O agravo regimental é o recurso judicial que tem por objetivo exigir que os tribunais revisem suas próprias decisões. Já o recurso especial é apresentado ao Superior Tribunal de Justiça (STJ) para garantir que decisões adotadas no processo estão de acordo com a lei vigente e a jurisprudência.
Autor do projeto, o deputado Marangoni (União-SP) lembra que a Lei 14.365/22 promoveu uma série de mudanças no Estatuto da Advocacia e nos códigos de Processo Penal e Civil.
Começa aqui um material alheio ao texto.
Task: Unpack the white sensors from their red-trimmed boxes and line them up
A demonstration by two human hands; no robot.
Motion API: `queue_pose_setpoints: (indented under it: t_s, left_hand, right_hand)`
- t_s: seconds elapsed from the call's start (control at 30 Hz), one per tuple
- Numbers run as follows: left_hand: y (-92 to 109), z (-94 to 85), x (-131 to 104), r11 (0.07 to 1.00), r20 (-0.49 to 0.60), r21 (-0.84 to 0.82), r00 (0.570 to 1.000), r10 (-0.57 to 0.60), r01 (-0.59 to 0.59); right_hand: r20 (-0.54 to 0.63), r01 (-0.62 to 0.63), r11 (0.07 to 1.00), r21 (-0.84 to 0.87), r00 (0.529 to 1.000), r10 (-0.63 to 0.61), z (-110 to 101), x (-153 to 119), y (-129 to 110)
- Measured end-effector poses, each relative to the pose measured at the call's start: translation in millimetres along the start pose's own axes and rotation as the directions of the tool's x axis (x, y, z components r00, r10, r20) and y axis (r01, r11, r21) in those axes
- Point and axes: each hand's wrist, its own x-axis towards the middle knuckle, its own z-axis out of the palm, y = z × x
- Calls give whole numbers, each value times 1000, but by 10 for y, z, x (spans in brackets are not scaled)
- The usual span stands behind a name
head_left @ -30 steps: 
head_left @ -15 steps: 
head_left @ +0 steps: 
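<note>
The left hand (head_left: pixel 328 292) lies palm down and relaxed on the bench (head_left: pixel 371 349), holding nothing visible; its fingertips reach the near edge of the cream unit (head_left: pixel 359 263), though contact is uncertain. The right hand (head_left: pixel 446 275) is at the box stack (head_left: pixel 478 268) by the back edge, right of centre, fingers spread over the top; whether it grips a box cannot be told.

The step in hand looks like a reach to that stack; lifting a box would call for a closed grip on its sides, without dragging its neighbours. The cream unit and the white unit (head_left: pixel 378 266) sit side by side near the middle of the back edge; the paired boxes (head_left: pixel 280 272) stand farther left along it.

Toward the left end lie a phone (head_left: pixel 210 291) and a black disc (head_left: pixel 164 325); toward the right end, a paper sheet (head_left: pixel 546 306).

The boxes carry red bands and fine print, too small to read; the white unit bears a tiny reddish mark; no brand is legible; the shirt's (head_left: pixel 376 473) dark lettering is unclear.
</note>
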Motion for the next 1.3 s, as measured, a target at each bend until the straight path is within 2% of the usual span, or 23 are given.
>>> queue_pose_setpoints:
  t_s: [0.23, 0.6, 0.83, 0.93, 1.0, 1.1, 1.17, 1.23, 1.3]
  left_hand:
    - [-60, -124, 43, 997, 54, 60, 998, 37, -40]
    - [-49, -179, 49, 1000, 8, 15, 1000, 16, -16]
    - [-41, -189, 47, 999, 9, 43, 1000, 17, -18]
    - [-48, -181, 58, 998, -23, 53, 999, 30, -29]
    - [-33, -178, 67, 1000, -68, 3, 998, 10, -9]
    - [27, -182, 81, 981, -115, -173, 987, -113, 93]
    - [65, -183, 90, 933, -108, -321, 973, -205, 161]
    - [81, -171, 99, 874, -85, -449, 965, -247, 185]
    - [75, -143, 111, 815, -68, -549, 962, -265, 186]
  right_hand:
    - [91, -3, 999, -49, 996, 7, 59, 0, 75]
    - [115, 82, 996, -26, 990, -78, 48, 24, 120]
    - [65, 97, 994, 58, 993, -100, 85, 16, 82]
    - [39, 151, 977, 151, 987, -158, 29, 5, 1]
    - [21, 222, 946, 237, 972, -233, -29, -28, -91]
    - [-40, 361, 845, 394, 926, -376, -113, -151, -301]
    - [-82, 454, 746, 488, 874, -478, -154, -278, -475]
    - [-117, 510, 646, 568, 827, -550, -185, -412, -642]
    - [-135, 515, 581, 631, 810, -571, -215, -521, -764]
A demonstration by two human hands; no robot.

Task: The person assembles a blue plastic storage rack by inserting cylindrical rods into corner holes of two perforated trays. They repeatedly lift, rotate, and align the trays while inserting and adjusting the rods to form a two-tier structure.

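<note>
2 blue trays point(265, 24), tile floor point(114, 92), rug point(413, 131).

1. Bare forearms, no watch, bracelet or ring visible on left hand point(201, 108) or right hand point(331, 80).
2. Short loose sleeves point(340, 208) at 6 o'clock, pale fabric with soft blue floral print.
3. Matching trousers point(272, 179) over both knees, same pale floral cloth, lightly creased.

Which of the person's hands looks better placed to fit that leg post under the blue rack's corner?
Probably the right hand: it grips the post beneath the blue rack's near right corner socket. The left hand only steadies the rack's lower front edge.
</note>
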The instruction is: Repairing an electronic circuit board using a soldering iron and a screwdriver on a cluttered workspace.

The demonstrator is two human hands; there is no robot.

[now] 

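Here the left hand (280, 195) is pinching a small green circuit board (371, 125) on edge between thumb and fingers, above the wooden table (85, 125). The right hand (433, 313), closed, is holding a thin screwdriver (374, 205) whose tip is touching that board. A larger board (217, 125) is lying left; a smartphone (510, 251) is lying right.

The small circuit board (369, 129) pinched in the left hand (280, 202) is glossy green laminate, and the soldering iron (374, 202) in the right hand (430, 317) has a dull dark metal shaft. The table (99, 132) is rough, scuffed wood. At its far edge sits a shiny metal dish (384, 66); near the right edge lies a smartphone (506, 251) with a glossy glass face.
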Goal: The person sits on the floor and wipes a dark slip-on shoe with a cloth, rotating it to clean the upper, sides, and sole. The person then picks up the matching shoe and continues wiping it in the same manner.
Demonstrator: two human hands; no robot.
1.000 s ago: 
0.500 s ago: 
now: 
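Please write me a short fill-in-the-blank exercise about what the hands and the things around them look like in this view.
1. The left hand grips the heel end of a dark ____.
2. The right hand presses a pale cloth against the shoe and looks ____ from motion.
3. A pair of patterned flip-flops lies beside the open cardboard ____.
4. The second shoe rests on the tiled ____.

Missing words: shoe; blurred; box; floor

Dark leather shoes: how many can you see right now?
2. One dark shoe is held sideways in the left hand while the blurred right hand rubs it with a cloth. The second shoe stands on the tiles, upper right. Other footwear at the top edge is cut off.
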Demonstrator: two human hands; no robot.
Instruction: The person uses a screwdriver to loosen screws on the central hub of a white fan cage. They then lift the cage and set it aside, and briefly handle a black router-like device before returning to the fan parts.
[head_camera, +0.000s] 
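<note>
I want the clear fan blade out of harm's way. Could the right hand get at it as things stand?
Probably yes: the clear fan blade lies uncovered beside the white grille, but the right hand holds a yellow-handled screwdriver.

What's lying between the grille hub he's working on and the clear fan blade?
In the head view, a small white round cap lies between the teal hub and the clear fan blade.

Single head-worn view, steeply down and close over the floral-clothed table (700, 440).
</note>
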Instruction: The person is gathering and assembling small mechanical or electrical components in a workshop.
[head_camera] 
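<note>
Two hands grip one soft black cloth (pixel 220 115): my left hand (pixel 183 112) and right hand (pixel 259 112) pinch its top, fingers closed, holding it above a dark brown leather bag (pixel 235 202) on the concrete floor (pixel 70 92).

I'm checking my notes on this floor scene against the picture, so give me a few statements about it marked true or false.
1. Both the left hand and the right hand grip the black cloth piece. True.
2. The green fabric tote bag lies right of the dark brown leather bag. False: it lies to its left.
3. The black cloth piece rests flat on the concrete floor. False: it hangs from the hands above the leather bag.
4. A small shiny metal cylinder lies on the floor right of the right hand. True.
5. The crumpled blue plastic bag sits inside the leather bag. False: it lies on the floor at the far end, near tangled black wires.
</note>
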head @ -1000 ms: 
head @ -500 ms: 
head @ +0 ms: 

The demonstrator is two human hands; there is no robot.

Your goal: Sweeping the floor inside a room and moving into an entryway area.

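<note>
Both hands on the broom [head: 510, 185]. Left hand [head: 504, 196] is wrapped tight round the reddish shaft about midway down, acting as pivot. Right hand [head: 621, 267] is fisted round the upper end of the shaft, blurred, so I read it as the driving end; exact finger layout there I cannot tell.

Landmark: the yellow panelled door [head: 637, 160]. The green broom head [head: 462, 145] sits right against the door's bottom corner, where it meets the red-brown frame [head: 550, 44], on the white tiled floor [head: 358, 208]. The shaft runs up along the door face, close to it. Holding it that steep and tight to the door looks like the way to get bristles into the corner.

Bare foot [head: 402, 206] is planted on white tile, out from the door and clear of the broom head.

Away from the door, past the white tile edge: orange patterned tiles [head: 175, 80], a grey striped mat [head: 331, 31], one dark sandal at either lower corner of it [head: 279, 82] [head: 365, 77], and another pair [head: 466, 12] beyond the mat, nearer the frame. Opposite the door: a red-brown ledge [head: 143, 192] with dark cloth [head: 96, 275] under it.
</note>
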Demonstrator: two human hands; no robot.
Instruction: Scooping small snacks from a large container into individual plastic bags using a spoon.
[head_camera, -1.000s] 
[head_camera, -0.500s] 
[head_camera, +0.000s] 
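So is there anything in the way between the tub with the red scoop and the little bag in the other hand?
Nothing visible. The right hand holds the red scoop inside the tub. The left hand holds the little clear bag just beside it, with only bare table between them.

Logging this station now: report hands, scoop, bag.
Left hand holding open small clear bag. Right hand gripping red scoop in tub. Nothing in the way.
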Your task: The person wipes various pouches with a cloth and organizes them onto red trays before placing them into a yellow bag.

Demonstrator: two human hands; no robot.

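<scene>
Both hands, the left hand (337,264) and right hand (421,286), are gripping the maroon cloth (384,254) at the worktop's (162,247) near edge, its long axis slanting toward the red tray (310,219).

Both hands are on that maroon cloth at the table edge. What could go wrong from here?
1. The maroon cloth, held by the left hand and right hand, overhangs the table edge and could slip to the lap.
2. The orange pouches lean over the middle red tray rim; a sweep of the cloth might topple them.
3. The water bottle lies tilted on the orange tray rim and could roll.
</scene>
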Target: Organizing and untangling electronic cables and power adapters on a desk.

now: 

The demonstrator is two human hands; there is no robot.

Uma delas passou a permitir que o advogado realize a sustentação ou defesa oral de seus clientes em recursos que questionem decisões monocráticas de mérito ou decisões que não conheçam do recurso, dentre os quais o recurso especial.
Segundo Marangoni, no entanto, o STJ vem adotando o entendimento de que agravos regimentais em recurso especial não comportam sustentação oral.
“A lei nova surge para garantir ao advogado a sustentação oral em caso de recurso não conhecido. No caso específico em discussão, um agravo regimental em recurso especial só existe porque não conhecido um recurso especial”, defende o autor.
De acordo com a Lei 14.365/22, o advogado pode realizar a sustentação oral em recurso interposto contra a decisão monocrática de relator que julgar o mérito ou não conhecer dos seguintes recursos: de apelação, ordinário, especial, extraordinário, embargos de divergência, ação rescisória, mandado de segurança, reclamação, habeas corpus e outras ações de competência originária.
Tramitação
A proposta será analisada, em caráter conclusivo, pela Comissão de Constituição e Justiça e de Cidadania.